_Problem:_ Repeat the listing below in full, exactly as it stands.

====

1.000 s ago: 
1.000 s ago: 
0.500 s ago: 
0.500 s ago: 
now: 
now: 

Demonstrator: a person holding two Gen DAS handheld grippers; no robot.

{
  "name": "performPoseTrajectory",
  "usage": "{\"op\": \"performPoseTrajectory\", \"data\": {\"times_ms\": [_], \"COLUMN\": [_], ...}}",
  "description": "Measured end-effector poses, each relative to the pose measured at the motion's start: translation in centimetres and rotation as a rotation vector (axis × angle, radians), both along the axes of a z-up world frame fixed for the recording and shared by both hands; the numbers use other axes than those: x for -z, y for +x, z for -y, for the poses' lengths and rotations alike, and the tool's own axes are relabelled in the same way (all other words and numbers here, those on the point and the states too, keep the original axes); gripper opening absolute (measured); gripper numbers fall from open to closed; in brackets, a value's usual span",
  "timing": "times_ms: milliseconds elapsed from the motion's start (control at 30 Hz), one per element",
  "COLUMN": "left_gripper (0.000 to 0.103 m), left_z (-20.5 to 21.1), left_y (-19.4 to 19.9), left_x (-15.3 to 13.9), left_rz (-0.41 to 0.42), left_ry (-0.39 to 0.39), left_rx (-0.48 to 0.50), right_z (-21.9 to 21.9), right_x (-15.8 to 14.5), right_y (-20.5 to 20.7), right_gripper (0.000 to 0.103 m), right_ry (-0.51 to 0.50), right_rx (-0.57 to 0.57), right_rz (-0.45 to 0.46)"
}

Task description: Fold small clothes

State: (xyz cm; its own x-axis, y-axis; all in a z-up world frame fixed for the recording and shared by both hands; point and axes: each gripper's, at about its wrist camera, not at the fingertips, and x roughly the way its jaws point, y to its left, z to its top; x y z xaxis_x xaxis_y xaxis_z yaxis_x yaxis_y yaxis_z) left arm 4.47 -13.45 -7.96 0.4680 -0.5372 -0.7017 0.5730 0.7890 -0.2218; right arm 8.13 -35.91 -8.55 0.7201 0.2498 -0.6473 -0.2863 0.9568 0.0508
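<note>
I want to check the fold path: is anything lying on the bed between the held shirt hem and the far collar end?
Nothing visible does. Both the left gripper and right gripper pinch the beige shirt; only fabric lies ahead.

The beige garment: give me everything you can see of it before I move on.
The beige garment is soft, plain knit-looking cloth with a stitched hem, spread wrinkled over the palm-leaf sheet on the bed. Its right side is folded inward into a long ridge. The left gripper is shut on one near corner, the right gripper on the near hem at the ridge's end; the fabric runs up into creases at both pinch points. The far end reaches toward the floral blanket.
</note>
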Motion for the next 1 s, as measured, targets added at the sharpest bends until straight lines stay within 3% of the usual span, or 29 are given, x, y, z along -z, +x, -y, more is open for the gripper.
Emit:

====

_Reply:_
1.000 s ago: 
1.000 s ago: 
0.500 s ago: 
0.500 s ago: 
now: 
now: 

Demonstrator: a person holding two Gen DAS handheld grippers; no robot.

{
  "name": "performPoseTrajectory",
  "usage": "{\"op\": \"performPoseTrajectory\", \"data\": {\"times_ms\": [_], \"COLUMN\": [_], ...}}",
  "description": "Measured end-effector poses, each relative to the pose measured at the motion's start: translation in centimetres and rotation as a rotation vector (axis × angle, radians), both along the axes of a z-up world frame fixed for the recording and shared by both hands; the numbers use other axes than those: x for -z, y for +x, z for -y, for the poses' lengths and rotations alike, and the tool's own axes are relabelled in the same way (all other words and numbers here, those on the point and the states too, keep the original axes); gripper opening absolute (measured); gripper numbers fall from open to closed; in brackets, a value's usual span",
  "timing": "times_ms: milliseconds elapsed from the motion's start (control at 30 Hz), one per element",
  "COLUMN": "left_gripper (0.000 to 0.103 m), left_z (-20.5 to 21.1), left_y (-19.4 to 19.9), left_x (-15.3 to 13.9), left_rz (-0.41 to 0.42), left_ry (-0.39 to 0.39), left_rx (-0.48 to 0.50), right_z (-21.9 to 21.9), right_x (-15.8 to 14.5), right_y (-20.5 to 20.7), right_gripper (0.000 to 0.103 m), right_ry (-0.51 to 0.50), right_rx (-0.57 to 0.57), right_rz (-0.45 to 0.46)"
}

Task description: Fold small clothes

State: (xyz cm; its own x-axis, y-axis; all in a z-up world frame fixed for the recording and shared by both hands; point and axes: each gripper's, at about its wrist camera, not at the fingertips, and x roughly the way its jaws point, y to its left, z to its top; x y z xaxis_x xaxis_y xaxis_z yaxis_x yaxis_y yaxis_z) left arm 4.47 -13.45 -7.96 0.4680 -0.5372 -0.7017 0.5730 0.7890 -0.2218; right arm 8.13 -35.91 -8.55 0.7201 0.2498 -0.6473 -0.2863 0.9568 0.0508
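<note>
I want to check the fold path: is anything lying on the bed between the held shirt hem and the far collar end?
Nothing visible does. Both the left gripper and right gripper pinch the beige shirt; only fabric lies ahead.

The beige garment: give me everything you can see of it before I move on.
The beige garment is soft, plain knit-looking cloth with a stitched hem, spread wrinkled over the palm-leaf sheet on the bed. Its right side is folded inward into a long ridge. The left gripper is shut on one near corner, the right gripper on the near hem at the ridge's end; the fabric runs up into creases at both pinch points. The far end reaches toward the floral blanket.
</note>
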Motion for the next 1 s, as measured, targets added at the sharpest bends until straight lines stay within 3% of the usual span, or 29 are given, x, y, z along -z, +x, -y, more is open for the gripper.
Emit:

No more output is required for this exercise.